I was not going to pass up an opportunity to hear Der Wein, the centrepiece of a concert at the Barbican themed around Baudelaire given by Ryan Wigglesworth and the BBC Symphony Orchestra with Sophie Bevan.
The concert opened with another piece by Berg which I’d never heard in that arrangement, the three movements from the Lyric Suite for string orchestra. These came over better than I expected them to, although listening to the slowly rising phrase at the end of the last of them (for me, the most magical moment in all of Berg’s music) I miss its sequel: the truly deranged opening of the next movement of the quartet.
This was followed by four settings of Baudelaire by Debussy, substantial pieces orchestrated sympathetically by John Adams. The settings are relatively early, though still later than the Ariettes oubliées, which I think I prefer.
After the interval came the work I’d come to hear. I hadn’t imbibed anything, though plenty of people around the Barbican were doing so that evening.
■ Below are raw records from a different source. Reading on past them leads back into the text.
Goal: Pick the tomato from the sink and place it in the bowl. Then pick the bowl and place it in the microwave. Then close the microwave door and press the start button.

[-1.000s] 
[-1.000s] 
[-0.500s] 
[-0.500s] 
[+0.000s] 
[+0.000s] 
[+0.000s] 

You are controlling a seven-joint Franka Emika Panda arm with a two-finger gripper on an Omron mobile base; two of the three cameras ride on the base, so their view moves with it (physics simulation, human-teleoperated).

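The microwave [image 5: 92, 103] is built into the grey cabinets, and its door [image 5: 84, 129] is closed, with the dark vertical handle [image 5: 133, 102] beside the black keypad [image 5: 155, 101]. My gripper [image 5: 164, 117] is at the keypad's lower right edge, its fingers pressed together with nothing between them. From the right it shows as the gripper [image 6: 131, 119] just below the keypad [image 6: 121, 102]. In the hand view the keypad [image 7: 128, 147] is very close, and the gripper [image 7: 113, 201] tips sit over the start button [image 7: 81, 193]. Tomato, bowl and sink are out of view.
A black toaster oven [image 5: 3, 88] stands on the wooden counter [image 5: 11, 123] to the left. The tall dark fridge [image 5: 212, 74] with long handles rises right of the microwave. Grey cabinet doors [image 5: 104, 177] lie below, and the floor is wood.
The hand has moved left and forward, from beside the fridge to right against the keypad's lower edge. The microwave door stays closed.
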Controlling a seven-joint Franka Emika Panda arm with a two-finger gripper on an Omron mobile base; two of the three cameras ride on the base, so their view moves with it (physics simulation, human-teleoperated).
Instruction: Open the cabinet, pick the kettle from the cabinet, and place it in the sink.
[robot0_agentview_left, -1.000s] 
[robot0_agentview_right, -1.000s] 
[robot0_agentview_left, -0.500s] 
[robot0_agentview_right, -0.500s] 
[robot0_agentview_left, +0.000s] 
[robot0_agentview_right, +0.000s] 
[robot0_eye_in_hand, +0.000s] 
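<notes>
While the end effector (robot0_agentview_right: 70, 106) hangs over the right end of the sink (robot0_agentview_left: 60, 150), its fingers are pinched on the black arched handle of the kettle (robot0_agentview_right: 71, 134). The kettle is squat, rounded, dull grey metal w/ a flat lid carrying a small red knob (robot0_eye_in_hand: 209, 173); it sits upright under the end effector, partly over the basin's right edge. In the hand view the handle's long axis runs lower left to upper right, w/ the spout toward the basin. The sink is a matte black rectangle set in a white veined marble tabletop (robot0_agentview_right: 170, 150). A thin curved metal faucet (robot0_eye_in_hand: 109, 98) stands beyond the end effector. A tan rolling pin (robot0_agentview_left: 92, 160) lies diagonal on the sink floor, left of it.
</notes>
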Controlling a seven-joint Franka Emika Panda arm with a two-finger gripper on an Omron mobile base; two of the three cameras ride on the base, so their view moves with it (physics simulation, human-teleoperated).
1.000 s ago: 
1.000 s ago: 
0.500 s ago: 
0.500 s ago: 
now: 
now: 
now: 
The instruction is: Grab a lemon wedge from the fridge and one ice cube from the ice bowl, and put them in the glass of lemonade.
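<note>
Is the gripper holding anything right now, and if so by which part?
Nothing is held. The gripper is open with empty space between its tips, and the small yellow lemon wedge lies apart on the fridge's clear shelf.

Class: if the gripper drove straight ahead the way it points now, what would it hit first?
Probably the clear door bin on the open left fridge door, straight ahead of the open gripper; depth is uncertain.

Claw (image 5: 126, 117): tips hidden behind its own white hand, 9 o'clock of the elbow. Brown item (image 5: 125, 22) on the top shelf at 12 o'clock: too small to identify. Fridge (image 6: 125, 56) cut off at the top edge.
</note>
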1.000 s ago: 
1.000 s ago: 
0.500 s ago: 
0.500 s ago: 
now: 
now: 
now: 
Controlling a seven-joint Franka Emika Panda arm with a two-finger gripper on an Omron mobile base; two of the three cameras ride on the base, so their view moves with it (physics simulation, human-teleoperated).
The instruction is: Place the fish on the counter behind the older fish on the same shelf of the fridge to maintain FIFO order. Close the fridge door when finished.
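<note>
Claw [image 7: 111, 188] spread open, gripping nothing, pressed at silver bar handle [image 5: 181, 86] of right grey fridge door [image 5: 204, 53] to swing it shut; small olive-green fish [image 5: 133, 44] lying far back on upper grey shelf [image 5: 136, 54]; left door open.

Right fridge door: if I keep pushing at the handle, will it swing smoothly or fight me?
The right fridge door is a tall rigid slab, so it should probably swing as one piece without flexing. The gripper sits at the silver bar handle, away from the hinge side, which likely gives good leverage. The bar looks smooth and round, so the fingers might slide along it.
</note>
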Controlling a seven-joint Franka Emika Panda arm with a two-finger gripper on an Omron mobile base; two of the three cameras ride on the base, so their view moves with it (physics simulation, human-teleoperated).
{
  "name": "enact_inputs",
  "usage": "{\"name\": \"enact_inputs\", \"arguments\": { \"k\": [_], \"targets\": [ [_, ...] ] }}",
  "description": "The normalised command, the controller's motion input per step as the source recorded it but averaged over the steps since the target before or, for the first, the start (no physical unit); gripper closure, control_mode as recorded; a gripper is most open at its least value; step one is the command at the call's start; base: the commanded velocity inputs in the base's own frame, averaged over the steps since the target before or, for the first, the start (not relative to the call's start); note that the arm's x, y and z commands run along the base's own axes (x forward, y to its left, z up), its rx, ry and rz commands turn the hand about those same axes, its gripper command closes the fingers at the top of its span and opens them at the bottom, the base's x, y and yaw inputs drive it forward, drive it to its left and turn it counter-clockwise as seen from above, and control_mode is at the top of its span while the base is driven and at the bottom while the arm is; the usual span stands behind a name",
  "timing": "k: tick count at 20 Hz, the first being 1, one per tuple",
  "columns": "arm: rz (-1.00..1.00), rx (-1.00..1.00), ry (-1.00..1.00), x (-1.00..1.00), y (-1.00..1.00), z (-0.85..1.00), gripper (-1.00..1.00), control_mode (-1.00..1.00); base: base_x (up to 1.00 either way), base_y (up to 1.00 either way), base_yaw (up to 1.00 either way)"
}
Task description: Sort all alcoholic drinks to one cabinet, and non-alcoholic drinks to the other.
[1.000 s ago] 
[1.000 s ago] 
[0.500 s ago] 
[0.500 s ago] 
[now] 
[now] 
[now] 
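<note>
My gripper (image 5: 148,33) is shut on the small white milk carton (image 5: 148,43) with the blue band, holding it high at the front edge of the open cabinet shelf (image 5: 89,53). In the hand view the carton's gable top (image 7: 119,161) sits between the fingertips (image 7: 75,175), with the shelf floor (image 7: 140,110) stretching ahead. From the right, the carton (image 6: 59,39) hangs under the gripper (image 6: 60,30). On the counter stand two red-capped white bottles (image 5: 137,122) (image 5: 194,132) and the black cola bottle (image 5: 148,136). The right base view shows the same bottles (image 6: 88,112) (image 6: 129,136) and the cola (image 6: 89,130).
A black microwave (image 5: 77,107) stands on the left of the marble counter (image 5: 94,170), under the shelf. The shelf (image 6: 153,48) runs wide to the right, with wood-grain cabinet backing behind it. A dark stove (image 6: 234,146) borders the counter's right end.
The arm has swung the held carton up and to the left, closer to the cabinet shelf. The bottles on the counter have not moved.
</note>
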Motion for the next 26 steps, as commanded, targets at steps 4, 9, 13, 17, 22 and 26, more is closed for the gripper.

I got to know this in a recording by Anne-Sofie von Otter, but it made much more sense in live performance, with the orchestration becoming three-dimensional. Sophie Bevan’s interpretation had a wit and knowingness that I missed in von Otter’s more po-faced version.
The concert ended with Debussy’s Three Nocturnes, which was on one of the first recordings I ever bought. The final movement used women from the London Symphony Chorus; I’ve never sung this particular wordless chorus and only now realised what a lot they have to do.
Now all I need to locate is a performance of the Altenberglieder…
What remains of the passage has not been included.